**Task details**
Transcribe only part of the material below: the lines from the one containing "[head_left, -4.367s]" through the one containing "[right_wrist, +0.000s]", inclusive, exactly as written.

**Given information**
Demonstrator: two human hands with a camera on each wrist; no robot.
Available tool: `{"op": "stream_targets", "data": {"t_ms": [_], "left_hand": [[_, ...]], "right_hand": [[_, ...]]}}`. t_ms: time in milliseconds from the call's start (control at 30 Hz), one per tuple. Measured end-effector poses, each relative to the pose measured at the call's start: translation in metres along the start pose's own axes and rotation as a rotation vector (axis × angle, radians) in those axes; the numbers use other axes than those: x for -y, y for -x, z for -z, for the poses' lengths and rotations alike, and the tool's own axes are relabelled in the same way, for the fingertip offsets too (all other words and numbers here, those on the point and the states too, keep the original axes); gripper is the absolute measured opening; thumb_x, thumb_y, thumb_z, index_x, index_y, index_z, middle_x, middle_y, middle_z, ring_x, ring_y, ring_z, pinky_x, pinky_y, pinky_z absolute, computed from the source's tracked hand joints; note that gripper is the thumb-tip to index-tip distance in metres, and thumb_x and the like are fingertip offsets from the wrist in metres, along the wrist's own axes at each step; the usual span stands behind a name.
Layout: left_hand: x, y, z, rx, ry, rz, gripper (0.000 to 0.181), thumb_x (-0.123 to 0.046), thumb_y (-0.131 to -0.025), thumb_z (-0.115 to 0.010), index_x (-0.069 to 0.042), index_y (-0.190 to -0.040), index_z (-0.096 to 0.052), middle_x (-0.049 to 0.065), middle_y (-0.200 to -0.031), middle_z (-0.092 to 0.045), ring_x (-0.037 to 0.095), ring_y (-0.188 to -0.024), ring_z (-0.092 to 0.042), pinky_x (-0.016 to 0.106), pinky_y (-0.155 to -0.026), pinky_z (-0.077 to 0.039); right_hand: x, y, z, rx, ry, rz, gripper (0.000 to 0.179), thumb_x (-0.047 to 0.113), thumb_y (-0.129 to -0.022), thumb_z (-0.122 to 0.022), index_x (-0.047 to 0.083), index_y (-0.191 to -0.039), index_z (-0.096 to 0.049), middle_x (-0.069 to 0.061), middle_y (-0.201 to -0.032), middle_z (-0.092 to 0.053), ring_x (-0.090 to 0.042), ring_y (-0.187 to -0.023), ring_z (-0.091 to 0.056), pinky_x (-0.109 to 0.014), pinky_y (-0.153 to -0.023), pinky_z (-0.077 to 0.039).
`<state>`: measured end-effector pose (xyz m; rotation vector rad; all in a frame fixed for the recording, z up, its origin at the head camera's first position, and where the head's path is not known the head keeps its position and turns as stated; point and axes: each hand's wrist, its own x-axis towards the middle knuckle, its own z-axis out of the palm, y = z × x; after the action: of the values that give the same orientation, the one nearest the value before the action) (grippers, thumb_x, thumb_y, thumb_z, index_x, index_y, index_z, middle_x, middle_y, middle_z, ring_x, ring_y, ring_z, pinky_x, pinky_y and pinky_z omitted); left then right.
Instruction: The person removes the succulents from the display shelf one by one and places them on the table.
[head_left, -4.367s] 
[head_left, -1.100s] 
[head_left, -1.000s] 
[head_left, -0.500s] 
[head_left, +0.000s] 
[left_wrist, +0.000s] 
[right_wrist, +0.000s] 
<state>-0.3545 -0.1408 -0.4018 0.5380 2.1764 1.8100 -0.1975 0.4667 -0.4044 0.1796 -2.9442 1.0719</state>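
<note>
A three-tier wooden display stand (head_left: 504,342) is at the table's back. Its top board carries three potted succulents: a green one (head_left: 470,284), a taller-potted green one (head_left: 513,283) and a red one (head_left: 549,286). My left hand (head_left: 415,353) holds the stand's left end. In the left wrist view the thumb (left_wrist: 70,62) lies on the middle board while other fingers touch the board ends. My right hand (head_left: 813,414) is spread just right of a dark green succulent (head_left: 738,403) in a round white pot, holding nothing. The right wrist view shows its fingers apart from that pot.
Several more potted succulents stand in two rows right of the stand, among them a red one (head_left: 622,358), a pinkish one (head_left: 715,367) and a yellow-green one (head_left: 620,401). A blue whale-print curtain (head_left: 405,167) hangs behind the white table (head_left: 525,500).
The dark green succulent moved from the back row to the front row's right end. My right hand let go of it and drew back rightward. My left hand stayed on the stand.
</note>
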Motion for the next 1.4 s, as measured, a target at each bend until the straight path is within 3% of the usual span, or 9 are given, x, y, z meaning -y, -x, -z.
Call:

**Exercise result**
[head_left, -4.367s] 
[head_left, -1.100s] 
[head_left, -1.000s] 
[head_left, -0.500s] 
[head_left, +0.000s] 
[left_wrist, +0.000s] 
[right_wrist, +0.000s] 

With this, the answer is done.